Town of Wallingford v. Local 1570, No. Cv95-0378164-S (Dec. 18, 1995)

1995 Conn. Super. Ct. 14170
CourtConnecticut Superior Court
DecidedDecember 18, 1995
DocketNos. CV95-0378164-S, CV95-0377944-S
StatusUnpublished

This text of 1995 Conn. Super. Ct. 14170 (Town of Wallingford v. Local 1570, No. Cv95-0378164-S (Dec. 18, 1995)) is published on Counsel Stack Legal Research, covering Connecticut Superior Court primary law. Counsel Stack provides free access to over 12 million legal documents including statutes, case law, regulations, and constitutions.

Bluebook
Town of Wallingford v. Local 1570, No. Cv95-0378164-S (Dec. 18, 1995), 1995 Conn. Super. Ct. 14170 (Colo. Ct. App. 1995).

Opinion

[EDITOR'S NOTE: This case is unpublished as indicated by the issuing court.]MEMORANDUM OF DECISION The two cases captioned above are the municipal employer's application to vacate and the union's application to confirm an arbitration award issued on August 18, 1995. The main issue raised is whether the dispute was subject to arbitration. The two applications were consolidated by the court, Booth, J. CT Page 14171

One of the grounds raised by the Town of Wallingford ("town") for vacating the award is the claim that the arbitrator relied on regulations or standards that were not introduced into evidence at the arbitration hearing. The court, Booth, J., permitted an evidentiary hearing on that issue, and this court heard evidence on October 4, 1995. The parties then sought, and the court granted, extensions of time to submit briefs, and the issues have now been fully briefed and argued.

Procedural History

On November 23, 1993, Local 1570, Council #15, AFSCME, ("union") submitted a grievance on behalf of a probationary police officer, Philip Nickerson, claiming that the town had terminated his employment for "capricious reasons". The Town claimed that grievances filed on behalf of probationary employees such as Mr. Nickerson were not subject to the arbitration provisions of the collective bargaining agreement applicable to police officers. The Town identified as the reason for termination of this probationary employee his behavior in several incidents in which his superiors believed that he had overreacted and/or used excessive force.

Upon the demand of the union, the American Arbitration Association, which was specified in the collective bargaining agreement as the administrator of arbitrable grievances arising out of that agreement, convened an arbitration proceeding.
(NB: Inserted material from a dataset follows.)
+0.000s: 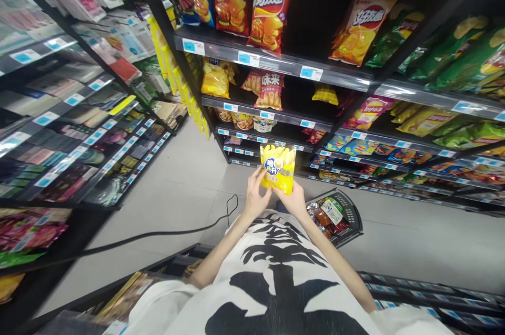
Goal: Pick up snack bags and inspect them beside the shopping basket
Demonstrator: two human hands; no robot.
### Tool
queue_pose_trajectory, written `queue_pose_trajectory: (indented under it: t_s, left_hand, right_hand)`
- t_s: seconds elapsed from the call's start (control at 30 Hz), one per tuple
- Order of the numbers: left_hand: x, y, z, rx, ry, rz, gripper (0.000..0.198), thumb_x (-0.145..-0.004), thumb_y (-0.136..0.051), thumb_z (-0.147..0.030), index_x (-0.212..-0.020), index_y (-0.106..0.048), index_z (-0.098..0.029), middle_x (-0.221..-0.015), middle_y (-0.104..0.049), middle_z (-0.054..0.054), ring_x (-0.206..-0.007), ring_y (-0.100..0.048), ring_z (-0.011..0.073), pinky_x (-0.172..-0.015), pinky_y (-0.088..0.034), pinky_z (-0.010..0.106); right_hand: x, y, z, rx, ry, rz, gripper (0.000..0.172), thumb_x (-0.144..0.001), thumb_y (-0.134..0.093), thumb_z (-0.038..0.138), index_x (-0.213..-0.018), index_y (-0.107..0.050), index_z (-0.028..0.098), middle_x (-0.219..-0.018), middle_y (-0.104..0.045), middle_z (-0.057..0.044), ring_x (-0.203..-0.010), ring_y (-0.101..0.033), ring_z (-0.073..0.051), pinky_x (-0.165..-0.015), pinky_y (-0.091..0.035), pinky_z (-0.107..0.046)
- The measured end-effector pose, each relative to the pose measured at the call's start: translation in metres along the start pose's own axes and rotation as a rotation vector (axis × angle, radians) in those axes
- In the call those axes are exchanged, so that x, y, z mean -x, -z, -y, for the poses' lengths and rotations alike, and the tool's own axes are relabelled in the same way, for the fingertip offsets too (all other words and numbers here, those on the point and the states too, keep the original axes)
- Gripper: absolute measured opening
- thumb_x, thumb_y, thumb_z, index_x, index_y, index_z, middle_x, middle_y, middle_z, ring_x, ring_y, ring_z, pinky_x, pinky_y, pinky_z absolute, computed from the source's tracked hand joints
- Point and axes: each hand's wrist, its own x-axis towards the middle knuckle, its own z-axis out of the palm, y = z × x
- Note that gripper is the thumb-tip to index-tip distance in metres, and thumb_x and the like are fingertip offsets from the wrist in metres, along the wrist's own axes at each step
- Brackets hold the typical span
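Observation:
A yellow snack bag (279, 171) with a blue logo is held upright in front of my body, its printed face toward me. My left hand (257, 194) grips its lower left side, with fingers on the front. At the lower right corner my right hand (294, 201) is closed round the bag too. Beyond it stands a dark shelf unit with a yellow bag (216, 81), a red and white snack bag (270, 90) and several larger chip bags (271, 4) above.
On the floor to my right stands a black shopping basket (357, 214) with packaged goods inside. A black cable (158, 233) runs across the grey floor (173, 166) at left. Shelves of small packages (79, 98) line the left side. Green chip bags (465, 56) sit at upper right.

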Motion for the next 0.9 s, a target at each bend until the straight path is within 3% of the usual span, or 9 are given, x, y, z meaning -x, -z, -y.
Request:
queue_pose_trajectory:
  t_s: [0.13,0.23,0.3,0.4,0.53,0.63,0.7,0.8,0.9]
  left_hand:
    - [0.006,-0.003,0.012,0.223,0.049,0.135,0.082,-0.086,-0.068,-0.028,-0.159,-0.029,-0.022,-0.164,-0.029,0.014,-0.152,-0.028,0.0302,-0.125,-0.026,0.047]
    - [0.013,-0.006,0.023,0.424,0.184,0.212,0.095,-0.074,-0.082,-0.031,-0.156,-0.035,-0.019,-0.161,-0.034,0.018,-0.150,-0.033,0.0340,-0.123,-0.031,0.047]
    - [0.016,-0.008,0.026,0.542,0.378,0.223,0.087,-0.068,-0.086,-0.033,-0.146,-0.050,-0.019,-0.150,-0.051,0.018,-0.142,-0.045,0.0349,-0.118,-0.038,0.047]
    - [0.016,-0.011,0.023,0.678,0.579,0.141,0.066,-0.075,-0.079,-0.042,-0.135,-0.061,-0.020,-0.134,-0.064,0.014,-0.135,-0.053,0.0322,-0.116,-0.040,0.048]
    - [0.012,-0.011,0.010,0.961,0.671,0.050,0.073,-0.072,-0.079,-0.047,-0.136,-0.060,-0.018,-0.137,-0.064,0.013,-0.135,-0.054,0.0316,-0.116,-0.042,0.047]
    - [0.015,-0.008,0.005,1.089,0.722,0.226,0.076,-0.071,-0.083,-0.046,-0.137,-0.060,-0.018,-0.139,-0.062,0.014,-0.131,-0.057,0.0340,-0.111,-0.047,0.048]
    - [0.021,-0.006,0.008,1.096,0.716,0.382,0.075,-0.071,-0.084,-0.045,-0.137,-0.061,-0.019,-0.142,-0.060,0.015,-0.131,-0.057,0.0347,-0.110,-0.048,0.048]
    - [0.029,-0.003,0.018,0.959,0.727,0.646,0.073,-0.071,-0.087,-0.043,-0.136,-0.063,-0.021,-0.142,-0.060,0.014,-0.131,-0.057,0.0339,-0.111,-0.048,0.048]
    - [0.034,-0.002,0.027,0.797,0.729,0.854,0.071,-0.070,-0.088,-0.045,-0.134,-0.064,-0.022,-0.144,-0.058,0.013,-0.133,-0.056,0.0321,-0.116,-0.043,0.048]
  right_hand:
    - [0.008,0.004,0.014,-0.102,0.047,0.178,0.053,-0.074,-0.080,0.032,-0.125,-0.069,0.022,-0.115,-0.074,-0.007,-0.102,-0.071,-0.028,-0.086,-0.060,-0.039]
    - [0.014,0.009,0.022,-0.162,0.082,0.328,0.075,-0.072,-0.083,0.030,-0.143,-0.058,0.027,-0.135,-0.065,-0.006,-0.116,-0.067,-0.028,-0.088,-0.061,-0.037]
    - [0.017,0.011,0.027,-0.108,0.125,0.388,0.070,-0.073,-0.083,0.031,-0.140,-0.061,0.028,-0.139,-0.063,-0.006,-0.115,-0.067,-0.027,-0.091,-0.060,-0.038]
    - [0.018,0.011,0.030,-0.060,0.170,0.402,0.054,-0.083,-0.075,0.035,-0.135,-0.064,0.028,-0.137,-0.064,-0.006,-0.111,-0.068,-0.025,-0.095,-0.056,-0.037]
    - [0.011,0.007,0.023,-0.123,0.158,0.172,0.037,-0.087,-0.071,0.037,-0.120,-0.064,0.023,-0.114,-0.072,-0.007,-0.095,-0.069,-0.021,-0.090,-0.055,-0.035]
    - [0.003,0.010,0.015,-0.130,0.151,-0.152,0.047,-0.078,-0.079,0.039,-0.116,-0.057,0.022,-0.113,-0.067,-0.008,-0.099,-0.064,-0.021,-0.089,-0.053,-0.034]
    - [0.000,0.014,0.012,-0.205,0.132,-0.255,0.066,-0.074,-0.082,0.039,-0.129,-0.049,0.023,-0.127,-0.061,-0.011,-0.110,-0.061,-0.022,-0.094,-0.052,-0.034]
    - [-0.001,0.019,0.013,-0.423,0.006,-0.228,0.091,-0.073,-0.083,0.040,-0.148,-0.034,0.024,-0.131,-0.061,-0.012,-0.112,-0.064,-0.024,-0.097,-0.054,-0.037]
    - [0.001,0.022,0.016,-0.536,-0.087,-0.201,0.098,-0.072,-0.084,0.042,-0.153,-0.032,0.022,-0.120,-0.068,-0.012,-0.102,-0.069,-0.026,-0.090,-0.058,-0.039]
The arbitrator was Albert G. Murphy. At that proceeding, the town stated its position that any grievance filed on behalf of Mr. Nickerson was not subject to the grievance procedure, including the step of that procedure providing for arbitration, because the collective bargaining agreement provides, at Article 16, Section 2, as follows:

The union shall have the right to question the propriety of any such disciplinary action or discharge through the grievance procedure herein outlined, including arbitration, except for termination of probationary employees which is not subject to the grievance and arbitration provisions of this Agreement. Probationary employees shall not be terminated for capricious reasons. [emphasis supplied] CT Page 14172

The parties asked the arbitrator to make a separate and specific finding on the issue of arbitrability of the dispute.

The arbitrator ruled that the grievance brought by the union on behalf of Mr. Nickerson was arbitrable and then found for the grievant on the merits of the claim that the police department's reasons for terminating the probationary officer were "capricious".

Scope of Review

The union claims that review by the Superior Court of an arbitrator's determination that a dispute is arbitrable is limited to a determination whether the award conforms to the submission. The town takes the position that the court's review, where the issue of arbitrability has been preserved and not waived at the arbitration, is governed by General Statutes §52-418(a). That statute provides that:

Upon application of any party to an arbitration, the superior court . . . shall make an order vacating the award if it finds any of the following defects . . . (4) if the arbitrators have exceeded their powers or so imperfectly executed them that a mutual, final and definite award upon the subject matter submitted was not made.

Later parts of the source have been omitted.